Ghana, Togo to construct 50 pillars to reaffirm border
Major General Emmanuel Kotia, National Coordinator, Ghana Boundary Commission has said a joint technical committee from both Ghana and Togo would construct a maximum of 50 pillars to reaffirm the Ghana-Togo Border.
He said the eight-member committee – four from each country – would spearhead the construction of four types of pillars namely: single pillars, main pillars, intermediary pillars and border crossing pillars from May 12-28, this year.
Major General Kotia, who disclosed this at a programme at Aflao to sensitise border community residents on the planned re-affirmation of the Ghana-Togo Border said the exercise was not to re-demarcate the national boundaries but to reaffirm the existing boundary lines.
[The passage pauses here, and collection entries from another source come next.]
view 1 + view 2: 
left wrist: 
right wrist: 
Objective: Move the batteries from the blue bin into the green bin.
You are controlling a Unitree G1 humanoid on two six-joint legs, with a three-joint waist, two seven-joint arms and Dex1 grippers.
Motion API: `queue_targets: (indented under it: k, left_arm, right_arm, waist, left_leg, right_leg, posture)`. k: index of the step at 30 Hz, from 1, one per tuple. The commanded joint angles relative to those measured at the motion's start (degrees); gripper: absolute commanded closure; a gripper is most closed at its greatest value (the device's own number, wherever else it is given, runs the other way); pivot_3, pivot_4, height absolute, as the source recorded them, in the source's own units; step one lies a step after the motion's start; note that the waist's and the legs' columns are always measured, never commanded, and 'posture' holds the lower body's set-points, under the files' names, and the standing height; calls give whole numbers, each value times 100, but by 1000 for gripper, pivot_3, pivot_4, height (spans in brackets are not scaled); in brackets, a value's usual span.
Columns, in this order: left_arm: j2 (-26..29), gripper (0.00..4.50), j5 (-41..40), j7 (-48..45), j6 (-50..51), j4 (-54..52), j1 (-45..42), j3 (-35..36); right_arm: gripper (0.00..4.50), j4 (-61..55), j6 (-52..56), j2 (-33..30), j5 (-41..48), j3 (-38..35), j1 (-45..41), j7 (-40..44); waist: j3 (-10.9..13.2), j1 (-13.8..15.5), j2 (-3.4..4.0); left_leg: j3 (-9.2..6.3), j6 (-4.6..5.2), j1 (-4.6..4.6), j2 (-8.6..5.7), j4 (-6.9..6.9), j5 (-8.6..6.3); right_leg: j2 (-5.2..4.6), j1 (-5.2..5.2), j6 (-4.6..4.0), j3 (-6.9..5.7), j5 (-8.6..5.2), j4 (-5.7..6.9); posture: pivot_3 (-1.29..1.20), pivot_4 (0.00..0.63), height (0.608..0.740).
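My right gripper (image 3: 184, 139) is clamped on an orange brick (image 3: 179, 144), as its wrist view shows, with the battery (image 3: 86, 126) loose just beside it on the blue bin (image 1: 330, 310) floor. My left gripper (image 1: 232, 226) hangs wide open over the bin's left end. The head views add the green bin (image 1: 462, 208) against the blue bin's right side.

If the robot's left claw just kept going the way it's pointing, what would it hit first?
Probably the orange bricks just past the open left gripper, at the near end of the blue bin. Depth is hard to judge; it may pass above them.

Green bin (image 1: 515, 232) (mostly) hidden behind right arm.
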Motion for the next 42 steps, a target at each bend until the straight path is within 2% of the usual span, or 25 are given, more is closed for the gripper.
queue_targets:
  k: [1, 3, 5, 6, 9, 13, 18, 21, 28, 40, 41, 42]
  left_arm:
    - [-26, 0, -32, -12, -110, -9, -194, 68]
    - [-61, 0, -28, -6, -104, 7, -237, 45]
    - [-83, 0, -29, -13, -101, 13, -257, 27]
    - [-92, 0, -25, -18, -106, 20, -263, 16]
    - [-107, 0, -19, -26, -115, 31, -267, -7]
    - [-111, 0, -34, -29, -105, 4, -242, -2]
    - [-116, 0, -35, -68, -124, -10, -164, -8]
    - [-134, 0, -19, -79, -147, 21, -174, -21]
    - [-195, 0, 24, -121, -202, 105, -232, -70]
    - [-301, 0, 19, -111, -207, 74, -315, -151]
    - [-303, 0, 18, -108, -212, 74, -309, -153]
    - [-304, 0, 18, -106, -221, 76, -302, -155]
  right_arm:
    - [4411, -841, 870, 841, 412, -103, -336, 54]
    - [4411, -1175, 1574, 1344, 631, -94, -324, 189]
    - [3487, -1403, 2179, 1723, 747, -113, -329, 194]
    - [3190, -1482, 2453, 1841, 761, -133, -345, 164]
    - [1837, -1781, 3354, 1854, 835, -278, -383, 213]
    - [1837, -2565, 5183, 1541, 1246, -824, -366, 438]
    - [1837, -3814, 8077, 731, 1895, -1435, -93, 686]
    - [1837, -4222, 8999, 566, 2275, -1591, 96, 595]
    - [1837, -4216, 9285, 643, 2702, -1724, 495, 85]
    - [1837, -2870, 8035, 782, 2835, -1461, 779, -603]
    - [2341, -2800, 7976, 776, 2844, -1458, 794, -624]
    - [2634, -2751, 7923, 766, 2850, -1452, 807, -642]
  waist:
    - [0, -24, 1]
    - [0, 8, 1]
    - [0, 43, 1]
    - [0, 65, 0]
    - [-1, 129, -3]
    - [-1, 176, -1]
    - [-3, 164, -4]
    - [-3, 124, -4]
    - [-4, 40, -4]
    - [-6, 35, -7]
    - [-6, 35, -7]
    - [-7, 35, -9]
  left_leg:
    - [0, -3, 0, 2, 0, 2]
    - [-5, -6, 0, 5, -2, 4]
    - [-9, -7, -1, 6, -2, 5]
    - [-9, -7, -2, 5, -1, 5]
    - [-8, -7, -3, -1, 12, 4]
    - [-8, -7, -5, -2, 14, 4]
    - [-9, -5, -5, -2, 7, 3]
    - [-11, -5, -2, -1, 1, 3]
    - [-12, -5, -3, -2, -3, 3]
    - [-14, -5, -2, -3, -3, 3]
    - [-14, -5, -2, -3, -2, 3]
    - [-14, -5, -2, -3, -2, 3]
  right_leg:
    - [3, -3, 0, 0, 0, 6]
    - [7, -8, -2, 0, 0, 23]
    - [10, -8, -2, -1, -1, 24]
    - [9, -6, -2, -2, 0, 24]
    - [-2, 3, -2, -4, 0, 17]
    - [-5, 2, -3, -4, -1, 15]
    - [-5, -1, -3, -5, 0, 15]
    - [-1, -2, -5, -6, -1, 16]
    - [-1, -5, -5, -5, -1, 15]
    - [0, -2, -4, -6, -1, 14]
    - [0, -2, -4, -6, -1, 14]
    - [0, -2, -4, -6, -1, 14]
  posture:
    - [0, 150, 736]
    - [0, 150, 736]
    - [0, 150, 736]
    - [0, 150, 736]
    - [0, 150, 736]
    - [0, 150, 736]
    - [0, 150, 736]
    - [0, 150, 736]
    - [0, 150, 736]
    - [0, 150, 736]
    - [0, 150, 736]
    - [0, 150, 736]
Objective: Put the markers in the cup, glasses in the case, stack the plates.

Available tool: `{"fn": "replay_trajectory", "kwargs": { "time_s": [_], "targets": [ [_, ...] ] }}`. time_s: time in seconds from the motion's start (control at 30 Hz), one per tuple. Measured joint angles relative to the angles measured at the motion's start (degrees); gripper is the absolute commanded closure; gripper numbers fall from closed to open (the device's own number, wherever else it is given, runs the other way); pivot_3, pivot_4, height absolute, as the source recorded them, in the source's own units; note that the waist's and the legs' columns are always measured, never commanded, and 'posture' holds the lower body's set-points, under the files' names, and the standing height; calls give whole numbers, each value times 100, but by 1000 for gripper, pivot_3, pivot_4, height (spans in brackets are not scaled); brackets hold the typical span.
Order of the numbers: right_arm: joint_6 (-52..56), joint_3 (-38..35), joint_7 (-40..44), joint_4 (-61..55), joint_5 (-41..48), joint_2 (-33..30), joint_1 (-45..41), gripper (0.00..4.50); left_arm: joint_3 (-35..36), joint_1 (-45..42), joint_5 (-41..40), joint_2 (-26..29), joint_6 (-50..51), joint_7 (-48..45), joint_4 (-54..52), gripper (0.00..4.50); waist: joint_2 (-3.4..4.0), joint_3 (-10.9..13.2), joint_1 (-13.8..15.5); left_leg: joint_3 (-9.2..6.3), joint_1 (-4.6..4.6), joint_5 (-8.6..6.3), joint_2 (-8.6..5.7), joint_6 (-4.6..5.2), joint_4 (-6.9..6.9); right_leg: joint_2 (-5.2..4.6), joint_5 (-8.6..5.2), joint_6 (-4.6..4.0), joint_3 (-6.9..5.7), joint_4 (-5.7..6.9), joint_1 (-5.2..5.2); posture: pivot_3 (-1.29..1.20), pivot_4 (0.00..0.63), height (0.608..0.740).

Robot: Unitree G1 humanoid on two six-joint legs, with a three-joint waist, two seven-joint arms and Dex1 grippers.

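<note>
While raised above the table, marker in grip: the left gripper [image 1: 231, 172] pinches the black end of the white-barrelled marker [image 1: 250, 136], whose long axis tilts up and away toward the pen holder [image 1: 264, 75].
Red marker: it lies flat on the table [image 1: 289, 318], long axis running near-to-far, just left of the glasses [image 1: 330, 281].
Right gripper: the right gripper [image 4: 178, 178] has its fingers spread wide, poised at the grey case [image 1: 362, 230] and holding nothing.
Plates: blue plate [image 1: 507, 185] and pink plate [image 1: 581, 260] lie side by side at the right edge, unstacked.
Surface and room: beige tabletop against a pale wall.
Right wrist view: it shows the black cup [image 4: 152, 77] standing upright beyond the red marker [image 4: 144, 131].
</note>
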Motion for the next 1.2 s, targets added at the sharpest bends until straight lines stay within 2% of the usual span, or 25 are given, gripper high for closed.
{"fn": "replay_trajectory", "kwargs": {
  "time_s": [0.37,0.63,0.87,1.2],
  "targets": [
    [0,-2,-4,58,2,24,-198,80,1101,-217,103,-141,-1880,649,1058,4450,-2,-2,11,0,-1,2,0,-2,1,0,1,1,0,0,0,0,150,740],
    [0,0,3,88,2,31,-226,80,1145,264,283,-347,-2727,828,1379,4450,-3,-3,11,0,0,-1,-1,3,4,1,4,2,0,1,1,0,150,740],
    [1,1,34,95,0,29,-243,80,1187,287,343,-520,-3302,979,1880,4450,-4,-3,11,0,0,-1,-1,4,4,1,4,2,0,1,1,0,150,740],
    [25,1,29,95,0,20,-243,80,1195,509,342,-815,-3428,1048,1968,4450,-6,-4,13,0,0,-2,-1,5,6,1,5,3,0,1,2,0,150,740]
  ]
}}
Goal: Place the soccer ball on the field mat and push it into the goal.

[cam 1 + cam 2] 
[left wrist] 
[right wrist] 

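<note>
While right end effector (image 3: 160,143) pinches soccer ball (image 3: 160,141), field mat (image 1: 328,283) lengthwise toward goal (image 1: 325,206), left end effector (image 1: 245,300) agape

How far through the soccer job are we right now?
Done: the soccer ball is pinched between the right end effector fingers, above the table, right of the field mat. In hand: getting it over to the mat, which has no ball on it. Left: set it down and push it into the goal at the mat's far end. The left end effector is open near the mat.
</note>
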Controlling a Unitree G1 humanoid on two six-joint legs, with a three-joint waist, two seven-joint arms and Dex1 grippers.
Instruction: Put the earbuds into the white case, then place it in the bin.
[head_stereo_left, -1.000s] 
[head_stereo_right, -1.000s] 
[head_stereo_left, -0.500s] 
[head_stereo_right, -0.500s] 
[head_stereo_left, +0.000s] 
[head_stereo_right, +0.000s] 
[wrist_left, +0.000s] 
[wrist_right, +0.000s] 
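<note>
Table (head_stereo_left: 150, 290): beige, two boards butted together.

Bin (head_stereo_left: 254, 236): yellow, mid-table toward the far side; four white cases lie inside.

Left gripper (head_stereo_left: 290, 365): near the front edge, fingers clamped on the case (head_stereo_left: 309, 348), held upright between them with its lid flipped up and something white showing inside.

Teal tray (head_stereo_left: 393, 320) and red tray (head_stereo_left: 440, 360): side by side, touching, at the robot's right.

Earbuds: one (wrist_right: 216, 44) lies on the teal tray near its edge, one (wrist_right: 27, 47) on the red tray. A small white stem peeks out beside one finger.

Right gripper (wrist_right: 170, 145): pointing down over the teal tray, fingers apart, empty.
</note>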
He underscored the need to erect the pillars to re-establish the boundaries between the two countries saying, “what defines us as a country is our boundary lines.”
The National Coordinator said the exercise had become important as the pillars erected around 1929 and again around 1975 had either been corroded or removed through human activities and assured that the new pillars to be constructed would be such that they would be visible and difficult for people to remove.
He called on chiefs and other opinion leaders in communities along the Aflao and Akanu borders to continue with the sensitisation of their people about the exercise, which would include activities like flying military helicopters and drones, construction, and research works.
Major General Kotia said the Commission required the chiefs, the Assembly, and the Member of Parliament to be “agents of sensitisation in your communities” to ensure the successful completion of the first phase of the process – the construction of 50 pillars spanning about 50- kilometres along the Ghana-Togo Border from Aflao to Akanu.
Monday’s programme which drew security agents, chiefs, Ministers and Ambassadors from Ghana and Togo and which formed part of the programme of activities for the launching of the reaffirmation of the Ghana-Togo Border, is an African Union Border Project with funding support from the German government.
A similar version of the programme would be expected to be extended to Akanu to continue with the sensitisation of the border residents there.
Dr Douti Lardja, Permanent Secretary, Land Commission of Togo was happy about the exercise saying, issues of boundaries were of great concern not just to Ghana but also to Togo because it was about the sovereignty of a country.
Mr Maxwell Koffie Lugudor, Municipal Chief Executive for Ketu South said it was such a respite that something was going to be done about the porousness of the border as the ‘porous nature of the Aflao Border had national security implications.’
Dr Archibald Yao Letsa, Volta Regional Minister in his remarks said the re-affirmation would not only help avert land disputes between the two countries in future but it would also safeguard the peace and security between the two and as well, help them to address the trans-national organised crimes engulfing the sub-region.